We just launched a new program called 7, 8, Create! at my library. Designed for (you guessed it) seven and eight-year-olds, it’s a pretty open-ended program. One day (depending on which librarian is running it) we might do a story and thematic craft. Another day might find us mixing up our own batches of slime. The possibilities are endless!
For my 7, 8, Create! class this week, I decided to harken back to my girlhood obsession with Nancy Drew, spy stories, and anything mysterious and clandestine. Using Gary L. Blackwood’s Mysterious Messages as a reference, my sevens and eights explored the history of codes, ciphers, codemakers, and codebreakers.I found a great website, Codes for Cubs and Scouts, that has simple explanations of common types of codes and some examples. I had prepared a few codes (such as Reverse the Alphabet and Numbers as Letters) in advance and then let the kids try their hand at deciphering.
For example, can you crack the following code?
(answer at the bottom*)
Then, once they were comfortable codebreaking, they teamed up to create their own codes for the rest of the group to crack. Should the CIA find itself reading this blog post, take note- if you’re looking for the next generation of codemakers, you might want to look to the average second grader.

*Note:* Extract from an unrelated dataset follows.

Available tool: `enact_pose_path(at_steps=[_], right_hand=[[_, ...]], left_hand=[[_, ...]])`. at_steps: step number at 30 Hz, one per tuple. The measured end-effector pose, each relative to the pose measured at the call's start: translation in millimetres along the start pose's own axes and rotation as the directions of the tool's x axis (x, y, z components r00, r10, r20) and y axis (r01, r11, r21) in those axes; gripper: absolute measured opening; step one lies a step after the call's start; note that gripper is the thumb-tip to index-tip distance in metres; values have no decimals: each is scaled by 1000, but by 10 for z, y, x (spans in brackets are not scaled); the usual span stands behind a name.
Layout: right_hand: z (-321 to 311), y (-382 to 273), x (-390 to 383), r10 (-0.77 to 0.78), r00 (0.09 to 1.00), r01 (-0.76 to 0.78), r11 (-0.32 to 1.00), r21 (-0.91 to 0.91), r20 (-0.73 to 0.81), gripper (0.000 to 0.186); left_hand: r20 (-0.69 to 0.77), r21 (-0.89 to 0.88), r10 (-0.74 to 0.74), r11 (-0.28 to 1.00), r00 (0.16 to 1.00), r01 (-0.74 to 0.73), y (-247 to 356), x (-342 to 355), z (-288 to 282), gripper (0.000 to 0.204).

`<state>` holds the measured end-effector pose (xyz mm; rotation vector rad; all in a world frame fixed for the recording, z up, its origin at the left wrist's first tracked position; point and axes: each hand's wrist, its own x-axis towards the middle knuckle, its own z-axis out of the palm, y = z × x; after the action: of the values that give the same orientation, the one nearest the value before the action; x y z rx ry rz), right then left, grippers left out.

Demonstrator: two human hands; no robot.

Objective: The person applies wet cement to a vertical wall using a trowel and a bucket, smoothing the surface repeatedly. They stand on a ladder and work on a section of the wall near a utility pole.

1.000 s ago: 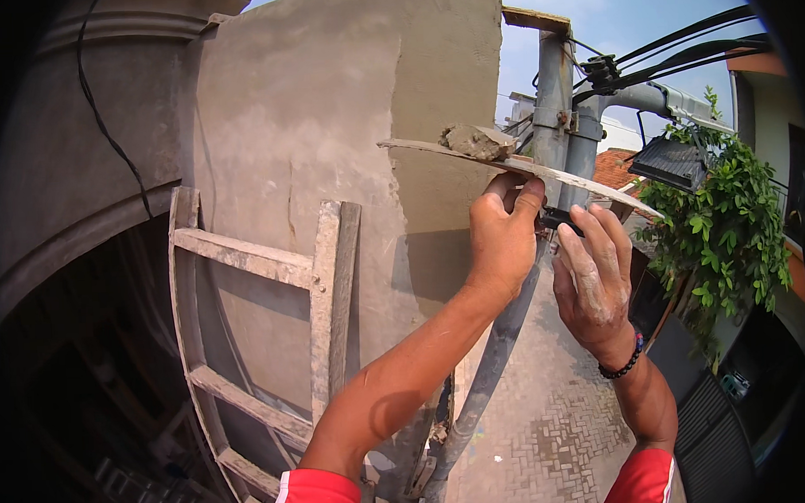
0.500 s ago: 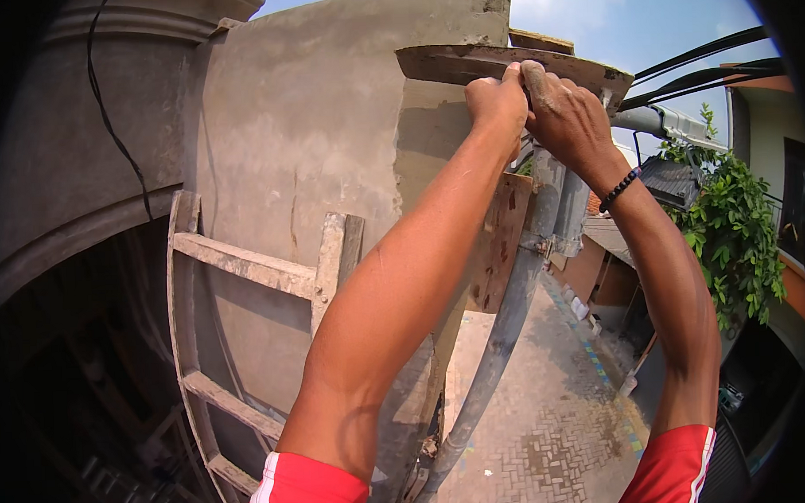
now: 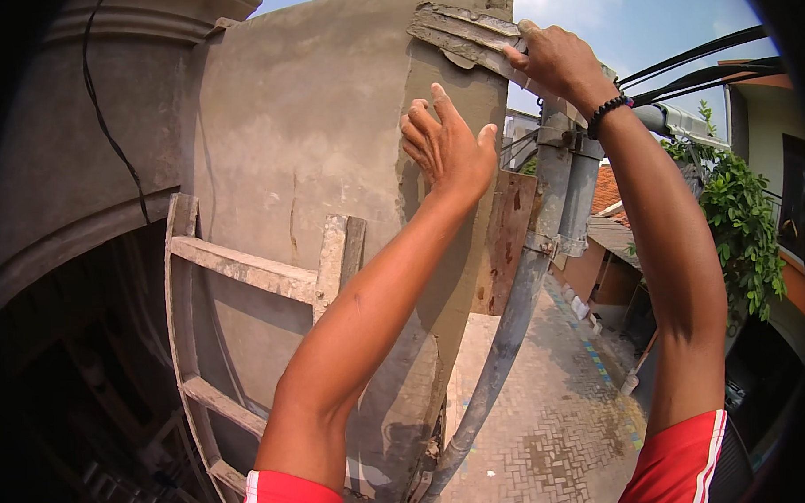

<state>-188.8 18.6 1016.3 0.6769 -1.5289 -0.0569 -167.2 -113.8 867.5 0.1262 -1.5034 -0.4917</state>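
Note:
My right hand (image 3: 563, 61) grips a long mortar-coated float (image 3: 448, 30) high at the top end of the plastered wall (image 3: 300, 104), against a strip of darker, wetter-looking plaster (image 3: 486, 102) along the wall's right edge. A lump of mortar shows along the float's lower edge. My left hand (image 3: 448, 152) is raised below the float with its fingers apart and slightly bent, holding nothing, in front of the darker strip; whether it touches the wall I cannot tell.
A wooden ladder-like frame (image 3: 243, 261) leans at lower left. Grey pipes (image 3: 551, 202) with clamps stand beside the wall, a brown board (image 3: 512, 221) behind them. Black cables (image 3: 697, 50) run at upper right near a leafy tree (image 3: 743, 240). A paved lane (image 3: 541, 406) lies far below.
The float has risen and shifted left onto the wall's top, turning to show its mortar-covered side. My left hand has let go and moved down-left; my right hand has moved up with the float.

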Motion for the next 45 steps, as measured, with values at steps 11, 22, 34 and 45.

After breaking and making codes, we constructed our own cryptograph. They looked something like this:
I had pre-cut two cardstock circles (one slightly larger than the other) and printed out the alphabet (one upper case, one lower.) Then, the kids glued on the letters to the corresponding circles and we joined the wheels with a metal pin fastener.
I gave them a few codes to unravel using their new device. Here’s one:
yca vq iq fwfg
Need a hint? A equals C. (answer below**)
Besides written codes, we also learned about semaphore- which is a code language using flags. It reminded me a bit of color guard:
Overall, it was an awesome time.
* You Rock! (a reverse-the-alphabet code)
**Way to Go Dude! (using our cryptographs set at A=C)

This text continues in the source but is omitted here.